Aconitum (), also known as aconite, monkshood, wolf's-bane, leopard's bane, mousebane, women's bane, devil's helmet, queen of poisons, or blue rocket, is a genus of over 250 species of flowering plants belonging to the family Ranunculaceae. These herbaceous perennial plants are chiefly native to the mountainous parts of the Northern Hemisphere in North America, Europe, and Asia; growing in the moisture-retentive but well-draining soils of mountain meadows.

Most Aconitum species are extremely poisonous and must be handled very carefully.  Several Aconitum hybrids, such as the Arendsii form of Aconitum carmichaelii, have won gardening awards—such as the Royal Horticultural Society's Award of Garden Merit. Some are used by florists.

Etymology

The name aconitum comes from the Greek word , which may derive from the Greek akon for dart or javelin, the tips of which were poisoned with the substance, or from akonae, because of the rocky ground on which the plant was thought to grow. The Greek name lycoctonum, which translates literally to "wolf's bane", is thought to indicate the use of its juice to poison arrows or baits used to kill wolves. The English name monkshood refers to the cylindrical helmet, called the galea, distinguishing the flower.

Description
The dark green leaves of Aconitum species lack stipules. They are palmate or deeply palmately lobed with five to seven segments. Each segment again is trilobed with coarse sharp teeth. The leaves have a spiral (alternate) arrangement. The lower leaves have long petioles.

The tall, erect stem is crowned by racemes of large blue, purple, white, yellow, or pink zygomorphic flowers with numerous stamens. They are distinguishable by having one of the five petaloid sepals (the posterior one), called the galea, in the form of a cylindrical helmet, hence the English name monkshood. Two to 10 petals are present. The two upper petals are large and are placed under the hood of the calyx and are supported on long stalks. They have a hollow spur at their apex, containing the nectar. The other petals are small and scale-like or nonforming. The three to five carpels are partially fused at the base.

The fruit is an aggregate of follicles, a follicle being a dry, many-seeded structure.
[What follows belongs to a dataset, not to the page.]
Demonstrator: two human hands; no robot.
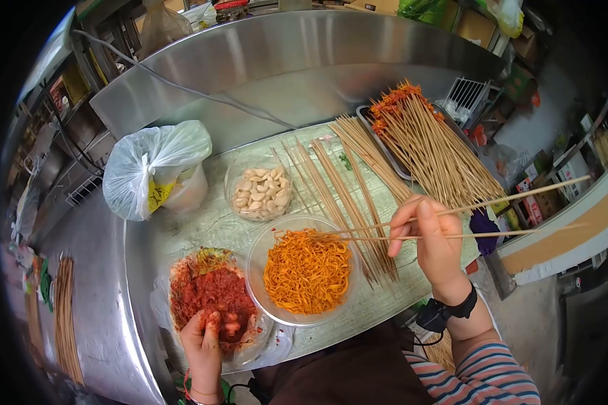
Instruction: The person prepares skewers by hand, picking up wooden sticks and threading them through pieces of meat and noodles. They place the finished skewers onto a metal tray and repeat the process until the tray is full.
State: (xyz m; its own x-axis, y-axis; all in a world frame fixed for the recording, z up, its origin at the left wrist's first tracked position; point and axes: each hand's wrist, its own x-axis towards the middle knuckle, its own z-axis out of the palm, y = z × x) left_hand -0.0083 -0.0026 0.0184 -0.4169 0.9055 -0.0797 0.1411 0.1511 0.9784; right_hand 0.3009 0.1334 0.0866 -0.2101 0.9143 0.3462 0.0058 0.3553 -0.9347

Unlike with many species from genera (and their hybrids) in Ranunculaceae (and the related Papaveroideae subfamily), there are no double-flowered forms.

Color range
A medium to dark semi-saturated blue-purple is the typical flower color for Aconitum species. Aconitum species tend to be variable enough in form and color in the wild to cause debate and confusion among experts when it comes to species classification boundaries. The overall color range of the genus is rather limited, although the palette has been extended a small amount with hybridization. In the wild, some Aconitum blue-purple shades can be very dark. In cultivation the shades do not reach this level of depth.

Aside from blue-purple—white, very pale greenish-white, creamy white, and pale greenish-yellow are also somewhat common in nature. Wine red (or red-purple) occurs in a hybrid of the climber Aconitum hemsleyanum. There is a pale semi-saturated pink produced by cultivation as well as bicolor hybrids (e.g. white centers with blue-purple edges). Purplish shades range from very dark blue-purple to a very pale lavender that is quite greyish. The latter occurs in the "Stainless Steel" hybrid.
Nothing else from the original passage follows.